Find the lines below that contain the word "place" and count them. Only the number should be given.
◆ ◆ ◆ ◆ ◆
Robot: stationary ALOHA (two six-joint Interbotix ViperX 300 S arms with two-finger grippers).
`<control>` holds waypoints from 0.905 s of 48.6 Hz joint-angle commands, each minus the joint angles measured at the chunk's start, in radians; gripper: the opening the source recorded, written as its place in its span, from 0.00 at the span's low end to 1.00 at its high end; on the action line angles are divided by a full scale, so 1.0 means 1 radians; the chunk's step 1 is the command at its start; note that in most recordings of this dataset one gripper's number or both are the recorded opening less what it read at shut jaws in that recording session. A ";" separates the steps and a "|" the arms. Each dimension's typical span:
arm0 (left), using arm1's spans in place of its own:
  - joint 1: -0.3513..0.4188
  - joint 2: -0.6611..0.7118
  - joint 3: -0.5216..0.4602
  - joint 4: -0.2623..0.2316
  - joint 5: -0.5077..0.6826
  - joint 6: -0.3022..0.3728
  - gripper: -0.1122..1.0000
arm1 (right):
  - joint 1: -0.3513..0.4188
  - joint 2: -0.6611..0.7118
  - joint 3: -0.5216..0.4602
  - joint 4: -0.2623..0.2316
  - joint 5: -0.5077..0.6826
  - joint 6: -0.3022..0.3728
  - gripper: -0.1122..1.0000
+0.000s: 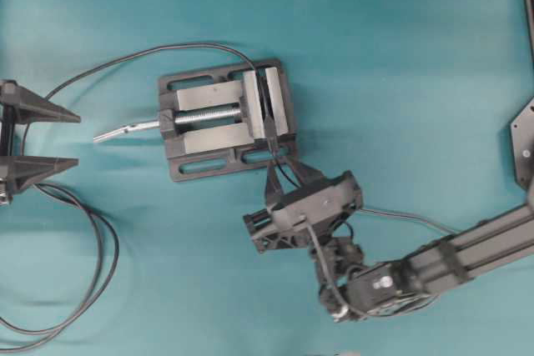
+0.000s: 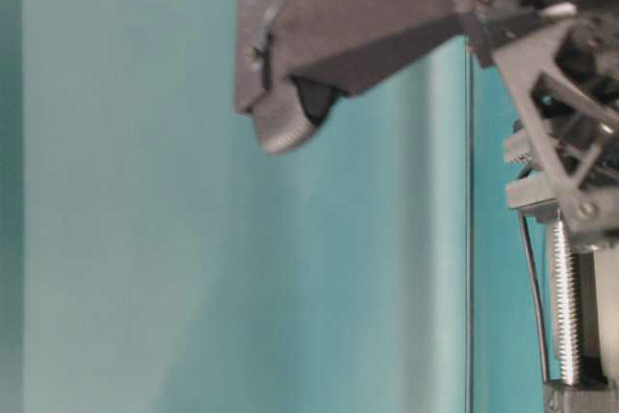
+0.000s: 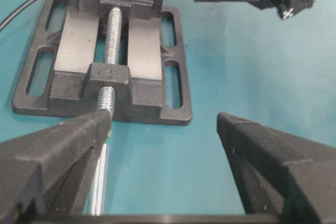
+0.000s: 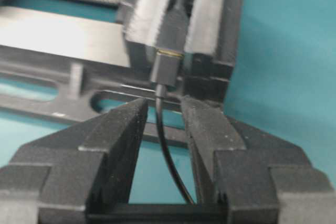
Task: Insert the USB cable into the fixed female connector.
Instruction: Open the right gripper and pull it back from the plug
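Note:
The fixed female connector [image 4: 176,27] sits clamped between the jaws of the grey vise [image 1: 209,141]. The dark plug [image 4: 167,69] of the USB cable [image 4: 169,140] meets the connector's mouth, with only a thin strip of metal showing at the joint. My right gripper [image 4: 164,103] is just behind the plug, open; the thin cable runs through the gap between its fingers [image 4: 202,129] without being pinched. In the overhead view the right gripper [image 1: 284,171] is at the vise's near right corner. My left gripper [image 1: 77,139] stands wide open and holds nothing at the far left, facing the vise [image 3: 144,40].
The vise's silver screw handle [image 1: 125,129] sticks out toward my left gripper [image 3: 164,119]. The long black cable [image 1: 100,264] leaves the vise's far side and loops across the left of the teal table. The USB cable [image 1: 400,216] trails right, over my right arm.

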 commanded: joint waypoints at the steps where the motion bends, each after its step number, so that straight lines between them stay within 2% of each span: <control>1: 0.002 0.006 -0.012 0.005 -0.006 0.006 1.00 | 0.003 -0.098 0.057 -0.048 0.037 0.014 0.45; 9: 0.002 0.006 -0.012 0.005 -0.005 0.005 1.00 | 0.006 -0.196 0.166 -0.095 0.064 0.048 0.45; 17: 0.002 0.006 -0.012 0.003 -0.006 0.006 1.00 | 0.009 -0.302 0.299 -0.193 0.132 0.077 0.45; 26: 0.002 0.006 -0.012 0.003 -0.005 0.006 1.00 | 0.002 -0.414 0.477 -0.327 0.229 0.193 0.44; 35: 0.002 0.006 -0.012 0.005 -0.005 0.006 1.00 | -0.028 -0.489 0.617 -0.460 0.267 0.308 0.44; 44: 0.002 0.006 -0.012 0.005 -0.006 0.005 1.00 | -0.135 -0.575 0.746 -0.664 0.334 0.370 0.44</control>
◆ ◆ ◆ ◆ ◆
▶ _Finished task_
2